- **EXERCISE BRIEF**: For the material below, return exactly the lines starting at the line containing "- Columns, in" and ending at the line containing "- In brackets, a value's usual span", both ends included, and no others.

- **THE DATA**:
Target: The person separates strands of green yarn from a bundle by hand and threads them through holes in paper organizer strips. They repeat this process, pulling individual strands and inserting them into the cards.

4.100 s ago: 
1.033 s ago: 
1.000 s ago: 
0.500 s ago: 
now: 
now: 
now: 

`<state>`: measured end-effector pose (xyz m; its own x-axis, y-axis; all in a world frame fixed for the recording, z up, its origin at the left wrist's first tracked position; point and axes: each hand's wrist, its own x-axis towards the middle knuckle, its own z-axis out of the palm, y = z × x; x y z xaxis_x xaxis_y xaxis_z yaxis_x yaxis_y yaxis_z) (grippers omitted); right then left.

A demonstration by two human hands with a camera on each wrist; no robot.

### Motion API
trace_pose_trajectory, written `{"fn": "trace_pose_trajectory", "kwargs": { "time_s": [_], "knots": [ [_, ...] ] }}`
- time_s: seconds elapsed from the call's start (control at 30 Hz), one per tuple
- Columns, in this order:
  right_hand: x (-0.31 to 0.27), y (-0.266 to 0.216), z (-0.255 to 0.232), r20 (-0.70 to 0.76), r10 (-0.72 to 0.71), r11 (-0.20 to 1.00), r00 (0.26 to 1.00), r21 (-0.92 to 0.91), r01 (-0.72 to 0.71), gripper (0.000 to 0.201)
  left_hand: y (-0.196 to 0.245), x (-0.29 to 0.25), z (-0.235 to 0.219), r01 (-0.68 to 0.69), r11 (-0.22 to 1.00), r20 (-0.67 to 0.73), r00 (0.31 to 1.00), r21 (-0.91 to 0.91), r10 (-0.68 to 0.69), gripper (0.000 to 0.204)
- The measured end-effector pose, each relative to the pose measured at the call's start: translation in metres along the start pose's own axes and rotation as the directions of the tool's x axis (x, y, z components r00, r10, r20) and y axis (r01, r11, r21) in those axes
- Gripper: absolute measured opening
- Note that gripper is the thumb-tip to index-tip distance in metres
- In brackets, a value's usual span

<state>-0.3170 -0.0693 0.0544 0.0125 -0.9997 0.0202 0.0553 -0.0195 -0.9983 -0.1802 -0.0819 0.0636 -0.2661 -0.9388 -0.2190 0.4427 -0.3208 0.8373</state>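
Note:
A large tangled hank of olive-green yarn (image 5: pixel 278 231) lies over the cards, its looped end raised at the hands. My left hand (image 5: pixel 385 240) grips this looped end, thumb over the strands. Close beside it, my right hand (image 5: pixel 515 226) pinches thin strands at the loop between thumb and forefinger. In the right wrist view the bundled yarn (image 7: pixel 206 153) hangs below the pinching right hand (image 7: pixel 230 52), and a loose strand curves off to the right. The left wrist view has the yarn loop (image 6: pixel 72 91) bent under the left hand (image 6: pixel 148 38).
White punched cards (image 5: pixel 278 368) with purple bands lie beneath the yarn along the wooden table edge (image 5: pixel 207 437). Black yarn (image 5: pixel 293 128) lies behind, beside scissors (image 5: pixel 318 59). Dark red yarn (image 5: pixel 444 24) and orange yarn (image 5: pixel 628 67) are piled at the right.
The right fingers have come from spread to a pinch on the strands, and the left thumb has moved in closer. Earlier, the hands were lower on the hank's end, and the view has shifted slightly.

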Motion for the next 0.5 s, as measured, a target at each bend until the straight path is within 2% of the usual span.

- **RESPONSE AREA**:
- Columns, in this order:
  right_hand: x (-0.31 to 0.27), y (-0.266 to 0.216), z (-0.255 to 0.232), r20 (-0.70 to 0.76), r10 (-0.72 to 0.71), r11 (-0.20 to 1.00), r00 (0.26 to 1.00), r21 (-0.92 to 0.91), r01 (-0.72 to 0.71), gripper (0.000 to 0.201)
  left_hand: y (-0.196 to 0.245), x (-0.29 to 0.25), z (-0.235 to 0.219), r01 (-0.68 to 0.69), r11 (-0.22 to 1.00), r20 (-0.67 to 0.73), r00 (0.31 to 1.00), r21 (-0.91 to 0.91), r10 (-0.68 to 0.69), gripper (0.000 to 0.204)
- The measured end-effector pose, each relative to the pose measured at the call's start: translation in metres along the start pose's own axes and rotation as the directions of the tool's x axis (x, y, z components r00, r10, r20) and y axis (r01, r11, r21) in those axes
- Gripper: absolute measured opening
- Note that gripper is the thumb-tip to index-tip distance in metres
- In brackets, a value's usual span

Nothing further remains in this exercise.